_TASK_.
Return only the lines below starting at the line containing "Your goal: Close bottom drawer" and ending at the line containing "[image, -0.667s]", both included, exactly as they are and with no pictures.

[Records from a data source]

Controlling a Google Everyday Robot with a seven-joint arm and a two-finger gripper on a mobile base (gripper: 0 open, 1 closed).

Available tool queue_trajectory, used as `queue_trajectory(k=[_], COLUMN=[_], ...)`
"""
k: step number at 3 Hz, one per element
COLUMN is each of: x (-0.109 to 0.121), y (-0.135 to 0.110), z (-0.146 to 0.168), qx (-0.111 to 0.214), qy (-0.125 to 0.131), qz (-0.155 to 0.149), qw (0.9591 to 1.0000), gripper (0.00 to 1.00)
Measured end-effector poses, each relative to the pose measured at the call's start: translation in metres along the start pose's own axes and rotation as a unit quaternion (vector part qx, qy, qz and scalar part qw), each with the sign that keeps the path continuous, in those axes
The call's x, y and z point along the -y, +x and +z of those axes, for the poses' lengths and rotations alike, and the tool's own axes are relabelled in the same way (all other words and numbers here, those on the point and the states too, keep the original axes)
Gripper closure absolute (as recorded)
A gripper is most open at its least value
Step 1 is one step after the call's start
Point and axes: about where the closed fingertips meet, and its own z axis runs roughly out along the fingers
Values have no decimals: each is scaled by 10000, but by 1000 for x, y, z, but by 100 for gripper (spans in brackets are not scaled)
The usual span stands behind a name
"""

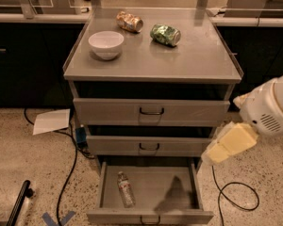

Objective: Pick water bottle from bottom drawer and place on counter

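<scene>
The water bottle point(125, 188) lies on its side in the left half of the open bottom drawer point(151, 216), white cap pointing to the back. The drawer is pulled out, and the arm's shadow falls on its right half. The counter point(188, 60) on top of the cabinet carries a white bowl point(106, 44), a tan-and-orange can point(129, 21) and a green can point(165, 34). My gripper point(221, 147), a cream-coloured end on the white arm, hangs to the right of the cabinet at the height of the middle drawer. It is above and right of the bottle and apart from it.
The two upper drawers point(151, 111) are shut. A sheet of paper point(52, 121) and black cables point(68, 173) lie on the floor to the left. Another cable point(236, 194) loops at the right. A dark-fronted bench point(28, 55) runs behind the cabinet.
</scene>
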Motion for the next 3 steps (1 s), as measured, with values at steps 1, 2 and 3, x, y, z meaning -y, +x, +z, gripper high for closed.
queue_trajectory(k=[1, 2, 3], x=[-2, 15, 17], y=[9, 1, 0], z=[62, 106, 107], qx=[306, 576, 620], qy=[-139, -111, -70], qz=[907, 1283, 1294], qw=[9953, 9900, 9896], gripper=[0, 0, 0])
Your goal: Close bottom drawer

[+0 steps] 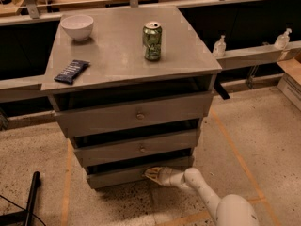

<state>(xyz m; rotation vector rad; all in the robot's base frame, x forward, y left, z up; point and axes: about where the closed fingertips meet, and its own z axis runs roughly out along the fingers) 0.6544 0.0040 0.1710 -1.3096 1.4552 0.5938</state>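
Observation:
The grey cabinet (131, 55) has three drawers. The bottom drawer (127, 174) is the lowest, a slim grey front close to the floor, standing slightly out from the cabinet body. My gripper (150, 174) is at the end of the white arm (207, 197) that comes in from the lower right. Its tip touches the bottom drawer's front, right of the middle. The drawer's knob is hidden behind the gripper. The middle drawer (138, 148) and top drawer (136, 114) sit above it, each with a small round knob.
On the cabinet top stand a green can (152, 41), a white bowl (77, 26) and a dark snack bar (71, 71). A black pole (32, 197) lies on the speckled floor at lower left. A shelf with bottles (219, 46) runs behind at right.

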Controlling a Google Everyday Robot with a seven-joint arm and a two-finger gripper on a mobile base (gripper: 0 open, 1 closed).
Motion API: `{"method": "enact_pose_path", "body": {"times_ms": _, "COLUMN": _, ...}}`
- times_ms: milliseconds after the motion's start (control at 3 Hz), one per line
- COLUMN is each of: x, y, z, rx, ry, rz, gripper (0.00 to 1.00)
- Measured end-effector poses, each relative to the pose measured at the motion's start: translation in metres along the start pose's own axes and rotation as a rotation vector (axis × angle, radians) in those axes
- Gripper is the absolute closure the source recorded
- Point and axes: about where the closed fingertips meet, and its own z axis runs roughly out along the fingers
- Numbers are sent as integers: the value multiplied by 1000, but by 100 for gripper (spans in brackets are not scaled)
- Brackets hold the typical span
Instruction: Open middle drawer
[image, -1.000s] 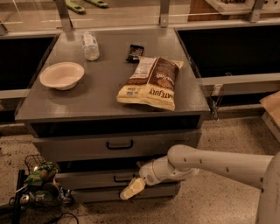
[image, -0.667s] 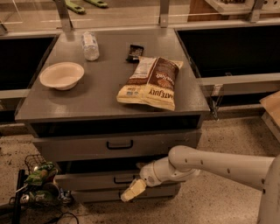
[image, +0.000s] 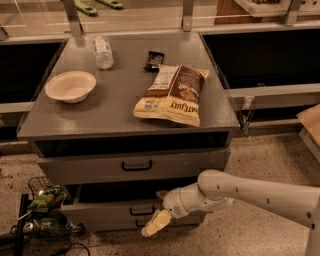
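The middle drawer (image: 100, 212) sits in the cabinet under the surface (image: 115, 112), below the top drawer (image: 90, 169), with a dark gap showing above its front. The gripper (image: 155, 224) hangs low in front of it, just below and right of its handle (image: 142, 211). Whether they touch, and whether the gripper is wide or narrow, cannot be told. The arm (image: 250, 192) reaches in from the right.

On the surface, a bowl (image: 70, 86) lies by the left edge, a bottle (image: 103, 52) near the far edge, and a bag (image: 173, 94) towards the right edge.

Against 0.7 s ago, the gripper is slightly lower and further right. The drawer looks unmoved.
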Motion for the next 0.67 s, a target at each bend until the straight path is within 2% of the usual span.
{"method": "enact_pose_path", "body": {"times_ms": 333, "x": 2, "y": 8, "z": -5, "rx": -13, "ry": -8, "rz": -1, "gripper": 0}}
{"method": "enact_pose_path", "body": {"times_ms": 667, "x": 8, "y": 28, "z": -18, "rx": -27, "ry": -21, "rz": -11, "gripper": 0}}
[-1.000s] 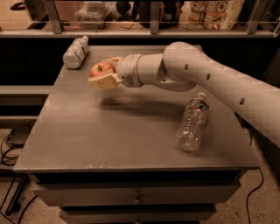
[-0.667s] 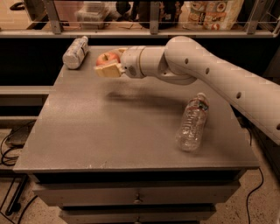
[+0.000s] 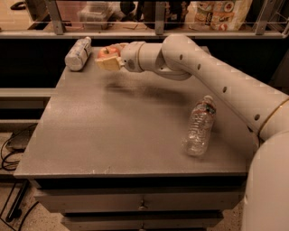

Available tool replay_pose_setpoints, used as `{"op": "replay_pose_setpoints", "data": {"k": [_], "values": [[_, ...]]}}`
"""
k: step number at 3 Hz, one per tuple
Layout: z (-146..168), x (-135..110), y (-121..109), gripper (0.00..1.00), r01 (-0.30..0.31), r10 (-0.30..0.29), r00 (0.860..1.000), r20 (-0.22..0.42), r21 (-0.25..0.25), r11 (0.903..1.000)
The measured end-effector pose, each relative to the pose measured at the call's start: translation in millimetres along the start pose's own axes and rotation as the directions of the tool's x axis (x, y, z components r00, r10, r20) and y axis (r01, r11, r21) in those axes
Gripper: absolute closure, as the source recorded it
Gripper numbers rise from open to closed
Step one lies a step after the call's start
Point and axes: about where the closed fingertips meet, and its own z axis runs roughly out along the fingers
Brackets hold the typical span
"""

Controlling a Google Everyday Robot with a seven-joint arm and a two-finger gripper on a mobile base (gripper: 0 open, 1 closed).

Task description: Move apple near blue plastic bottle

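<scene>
The apple [image 3: 107,52], red-orange, is held in my gripper [image 3: 108,57] above the far left part of the grey table [image 3: 113,135]. The fingers are shut on it. The blue plastic bottle [image 3: 77,53], short with a whitish label, lies on its side at the table's far left corner, a short way left of the apple and gripper. My white arm [image 3: 203,76] reaches in from the right across the table.
A longer clear crinkled bottle [image 3: 200,126] with a red-and-blue band lies on its side at the right of the table. A railing with shelves of goods [image 3: 216,13] runs behind the table. Drawers [image 3: 142,203] are below the front edge. Cables [image 3: 11,153] lie on the floor at left.
My gripper has carried the apple farther back and to the left, closer to the blue plastic bottle. Both bottles have stayed where they were.
</scene>
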Motion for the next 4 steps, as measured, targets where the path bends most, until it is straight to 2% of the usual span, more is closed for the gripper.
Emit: {"op": "replay_pose_setpoints", "data": {"k": [1,3,4], "values": [[20,0,-12,0.60,-0.005,0.005,1.000,-0.012,-0.006,1.0000],[57,13,-11,0.12,-0.025,0.021,0.997,-0.069,-0.055,0.9982],[73,29,-3,0.00,-0.064,0.055,0.993,-0.108,-0.086,0.9942]]}}
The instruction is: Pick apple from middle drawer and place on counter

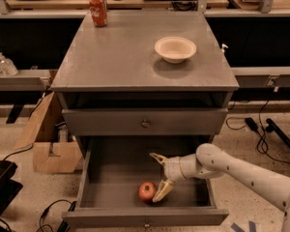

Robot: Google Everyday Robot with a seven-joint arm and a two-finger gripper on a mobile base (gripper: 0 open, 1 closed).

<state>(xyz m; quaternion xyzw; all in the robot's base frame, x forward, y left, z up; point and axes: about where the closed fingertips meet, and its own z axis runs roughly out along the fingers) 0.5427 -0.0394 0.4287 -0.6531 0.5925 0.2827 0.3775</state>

_REPLY_.
Your goal: Close bottom drawer

[+0 steps] 

<state>(xyz m; rotation vector rad; all in the robot's base frame, x forward, y left, z up; point and axes: about where the closed fingertips meet, and its own z axis runs roughly out along the fingers) 0.6544 0.0040 0.1710 -1.3096 1.4552 0.5938</state>
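Observation:
The grey cabinet (131, 55) has three drawers. The bottom drawer (127, 174) is the lowest, a slim grey front close to the floor, standing slightly out from the cabinet body. My gripper (150, 174) is at the end of the white arm (207, 197) that comes in from the lower right. Its tip touches the bottom drawer's front, right of the middle. The drawer's knob is hidden behind the gripper. The middle drawer (138, 148) and top drawer (136, 114) sit above it, each with a small round knob.
On the cabinet top stand a green can (152, 41), a white bowl (77, 26) and a dark snack bar (71, 71). A black pole (32, 197) lies on the speckled floor at lower left. A shelf with bottles (219, 46) runs behind at right.
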
Controlling a Google Everyday Robot with a seven-joint arm and a two-finger gripper on a mobile base (gripper: 0 open, 1 closed).
Motion API: `{"method": "enact_pose_path", "body": {"times_ms": _, "COLUMN": _, ...}}`
- times_ms: milliseconds after the motion's start (control at 3 Hz), one per line
- COLUMN is each of: x, y, z, rx, ry, rz, gripper (0.00 to 1.00)
- Measured end-effector poses, each relative to the pose measured at the motion's start: translation in metres along the start pose's own axes and rotation as a rotation vector (axis × angle, radians) in those axes
- Gripper is the absolute closure the source recorded
- Point and axes: about where the closed fingertips meet, and its own z axis runs roughly out along the fingers
- Numbers are sent as integers: the value multiplied by 1000, but by 100 for gripper (spans in brackets are not scaled)
- Brackets hold the typical span
Instruction: Open middle drawer
[image, -1.000s] 
[image, -0.667s] 

Nothing further remains for this exercise.